== EXERCISE REQUIREMENTS ==
What lines in this listing contain the string "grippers"? Report each one by copying it.

○ ○ ○

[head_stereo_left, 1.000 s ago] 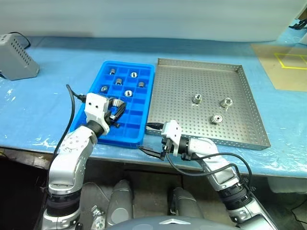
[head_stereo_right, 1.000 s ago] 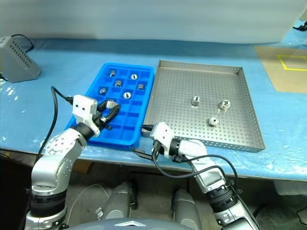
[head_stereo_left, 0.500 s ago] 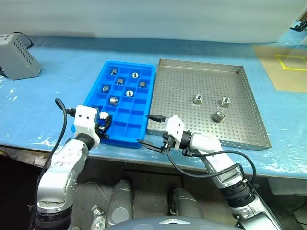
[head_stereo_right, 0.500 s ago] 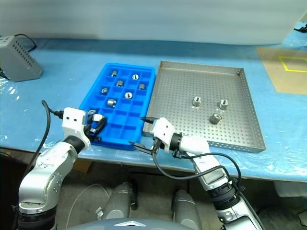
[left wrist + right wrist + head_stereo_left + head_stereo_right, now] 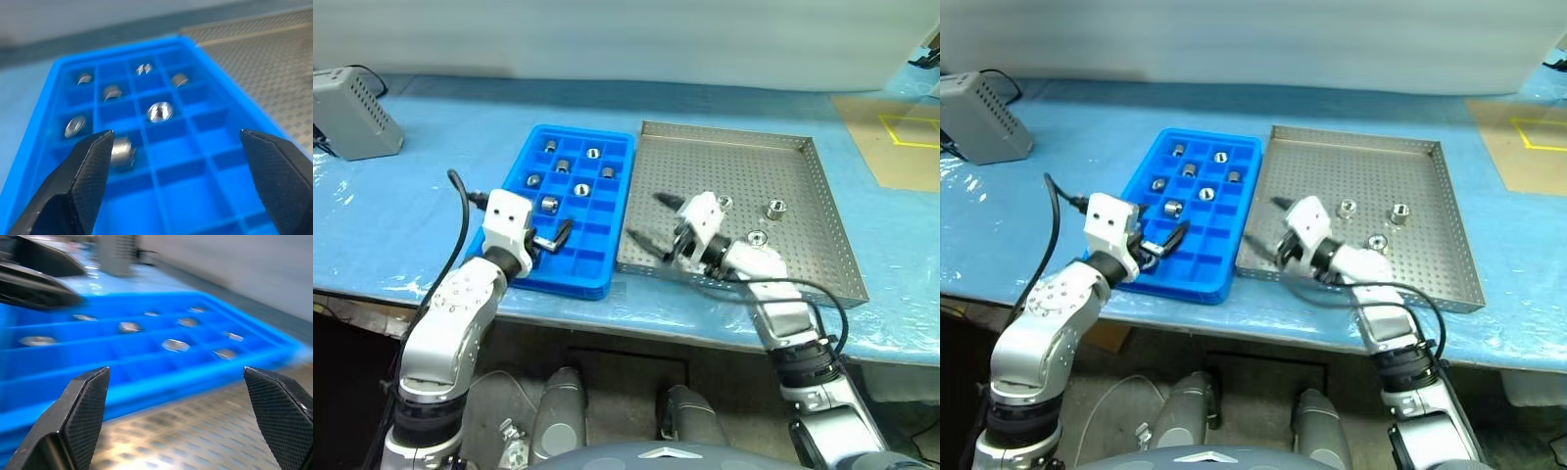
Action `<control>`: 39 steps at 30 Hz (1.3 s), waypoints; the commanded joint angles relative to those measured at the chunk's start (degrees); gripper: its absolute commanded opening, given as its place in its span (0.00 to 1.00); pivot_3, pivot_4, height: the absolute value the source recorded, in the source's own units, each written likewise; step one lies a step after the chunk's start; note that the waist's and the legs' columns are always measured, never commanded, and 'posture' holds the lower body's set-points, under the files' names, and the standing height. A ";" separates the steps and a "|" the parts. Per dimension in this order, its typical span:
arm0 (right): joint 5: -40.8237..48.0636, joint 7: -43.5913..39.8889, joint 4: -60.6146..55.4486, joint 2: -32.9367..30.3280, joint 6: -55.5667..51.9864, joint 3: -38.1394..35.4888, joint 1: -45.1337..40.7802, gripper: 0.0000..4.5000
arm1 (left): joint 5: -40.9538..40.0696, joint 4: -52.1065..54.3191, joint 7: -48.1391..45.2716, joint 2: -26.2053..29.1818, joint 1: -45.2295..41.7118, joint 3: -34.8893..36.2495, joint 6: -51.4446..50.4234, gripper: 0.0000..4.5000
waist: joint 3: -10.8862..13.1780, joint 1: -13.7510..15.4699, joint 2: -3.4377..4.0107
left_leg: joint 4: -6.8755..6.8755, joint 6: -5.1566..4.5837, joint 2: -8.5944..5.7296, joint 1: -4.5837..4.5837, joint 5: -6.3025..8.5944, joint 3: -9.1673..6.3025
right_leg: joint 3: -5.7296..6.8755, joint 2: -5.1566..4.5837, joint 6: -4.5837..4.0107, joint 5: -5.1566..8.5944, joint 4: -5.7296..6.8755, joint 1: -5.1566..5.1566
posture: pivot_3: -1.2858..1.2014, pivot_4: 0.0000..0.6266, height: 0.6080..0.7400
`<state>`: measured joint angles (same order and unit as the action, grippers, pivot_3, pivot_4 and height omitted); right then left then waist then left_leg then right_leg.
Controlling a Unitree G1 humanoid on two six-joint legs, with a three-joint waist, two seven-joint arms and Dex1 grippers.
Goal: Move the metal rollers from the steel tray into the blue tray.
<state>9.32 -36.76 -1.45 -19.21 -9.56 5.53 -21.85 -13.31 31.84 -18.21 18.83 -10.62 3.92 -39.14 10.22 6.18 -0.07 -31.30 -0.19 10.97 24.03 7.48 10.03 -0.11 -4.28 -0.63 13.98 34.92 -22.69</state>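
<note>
Left eye view: both pincers gape empty, left pincer (image 5: 551,237) over the blue tray (image 5: 607,269), right pincer (image 5: 651,217) over the steel tray (image 5: 803,255). Three rollers (image 5: 773,208) remain there; a hasty grab could knock one rolling.

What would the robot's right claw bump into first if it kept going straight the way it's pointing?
Probably the blue tray. The right gripper is open above the steel tray and aims at the blue tray's side wall, though depth is hard to judge.
</note>
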 commanded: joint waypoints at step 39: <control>5.84 -3.65 16.80 -20.42 -37.37 -7.30 -12.27 1.00 | -2.60 -31.78 -19.17 -5.91 -22.68 -7.30 25.84 0.98 | -0.30 -3.75 0.60 | -0.90 -0.09 0.72 0.06 -0.13 0.35 | 0.02 0.66 -0.65 0.07 0.86 -0.13 | 0.43 0.24 1.00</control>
<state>15.60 -40.08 15.34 -39.40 -48.78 -1.30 -34.28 -15.00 -1.79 -36.95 12.71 -33.07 -4.07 -14.23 9.92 2.43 0.52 -32.20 -0.29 11.69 24.09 7.35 10.37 -0.09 -3.63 -1.29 14.05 35.78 -22.81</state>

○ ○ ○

== EXERCISE OUTPUT ==
`<state>`: measured joint angles (same order and unit as the action, grippers, pivot_3, pivot_4 and height omitted); right then left then waist then left_leg then right_leg.
Controlling a Unitree G1 humanoid on two six-joint legs, with a three-joint waist, two seven-joint arms and Dex1 grippers.

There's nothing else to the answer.